- Born: 7 April 1891 Sydney
- Died: 2 November 1955 (aged 64) Killara
- Education: Presbyterian Ladies' College University of Sydney
- Known for: led the All-Australia Women's Hockey Association
- Children: one adopted

= Marie Montgomerie Hamilton =

Australian pathologist and hockey administrator (1891–1955)

Marie Montgomerie Hamilton (7 April 1891 – 2 November 1955) was an Australian pathologist and hockey administrator. She opened a veneral disease clinic for women and led the All-Australia Women's Hockey Association.

==Life==
Hamilton was born in 1891 in Sydney. Her parents were the UK-born Minnie Redfearn and her husband Hugh Montgomerie Hamilton - her father had been a successful sportsman and was an eminent judge. She was educated at the Presbyterian Ladies' College in Croydon, where she excelled at sports and academics. In 1913 she became the coach of the Presbyterian Ladies' College hockey team. She went on to qualify as a doctor at the University of Sydney and to play for their hockey team.

Her younger brother, George Redfearn Hamilton, was severely injured in World War I and her fiancé was killed.

In 1926, she was an assistant medical officer at the new Rachel Forster Hospital for Women and Children. She and Elsie Dalyell OBE began research concerning venereal disease in women. Treatment was difficult as penicillin would not be available for many years. Elsie Dalyell had been a committee member of the hospital since 1925 and in 1927 she and Hamilton started a clinic for venereal diseases at the hospital.
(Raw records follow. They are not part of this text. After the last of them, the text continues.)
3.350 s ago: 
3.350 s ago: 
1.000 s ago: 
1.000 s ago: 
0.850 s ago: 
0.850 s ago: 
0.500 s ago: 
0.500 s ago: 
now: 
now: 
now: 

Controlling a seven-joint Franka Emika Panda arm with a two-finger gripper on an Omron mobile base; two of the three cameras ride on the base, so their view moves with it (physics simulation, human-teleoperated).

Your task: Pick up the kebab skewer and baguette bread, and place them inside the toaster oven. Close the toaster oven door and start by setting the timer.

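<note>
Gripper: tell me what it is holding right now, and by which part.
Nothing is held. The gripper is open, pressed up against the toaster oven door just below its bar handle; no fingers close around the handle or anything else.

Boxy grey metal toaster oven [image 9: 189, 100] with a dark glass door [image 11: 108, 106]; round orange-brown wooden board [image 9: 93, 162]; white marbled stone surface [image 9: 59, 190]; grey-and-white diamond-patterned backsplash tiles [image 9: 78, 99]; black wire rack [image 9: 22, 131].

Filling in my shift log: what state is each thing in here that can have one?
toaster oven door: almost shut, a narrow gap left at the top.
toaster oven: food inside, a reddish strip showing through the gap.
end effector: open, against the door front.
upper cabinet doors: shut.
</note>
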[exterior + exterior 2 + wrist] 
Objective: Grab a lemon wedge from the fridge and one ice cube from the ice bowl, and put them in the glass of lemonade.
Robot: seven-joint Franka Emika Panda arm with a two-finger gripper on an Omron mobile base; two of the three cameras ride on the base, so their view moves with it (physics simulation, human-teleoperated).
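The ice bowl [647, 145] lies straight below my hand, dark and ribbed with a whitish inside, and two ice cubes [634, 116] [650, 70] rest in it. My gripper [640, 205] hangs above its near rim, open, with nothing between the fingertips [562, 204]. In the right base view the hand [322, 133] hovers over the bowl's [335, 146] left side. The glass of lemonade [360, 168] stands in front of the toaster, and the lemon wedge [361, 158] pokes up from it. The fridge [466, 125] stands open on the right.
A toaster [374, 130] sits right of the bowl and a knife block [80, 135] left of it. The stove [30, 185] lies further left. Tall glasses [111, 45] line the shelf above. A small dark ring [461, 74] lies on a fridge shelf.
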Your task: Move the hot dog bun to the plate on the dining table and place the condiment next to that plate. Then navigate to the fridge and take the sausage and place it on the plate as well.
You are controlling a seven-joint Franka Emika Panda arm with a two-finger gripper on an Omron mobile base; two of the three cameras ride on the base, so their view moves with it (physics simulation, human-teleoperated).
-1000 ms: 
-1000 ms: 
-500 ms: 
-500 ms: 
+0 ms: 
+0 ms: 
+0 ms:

In 1932, her brother George was killed in an air crash. He had remarried after his first wife died, but the second marriage failed. He left a son and she adopted him. He was named Hugh Montgomerie Hamilton after his grandfather. In 1934 her work was based at her house in the Sydney suburb of Strathfield where they led an austere lifestyle supplemented by a housekeeper. She enjoyed a single cigarette taken after dinner with her friends from hockey or medicine.

Hamilton who had led the New South Wales Women's Hockey Association for over twenty years became the All-Australia Women's Hockey Association chair from 1932 to 1934 and again from 1945 to 1954.

She died in 1955 in the Sydney suburb of Killara.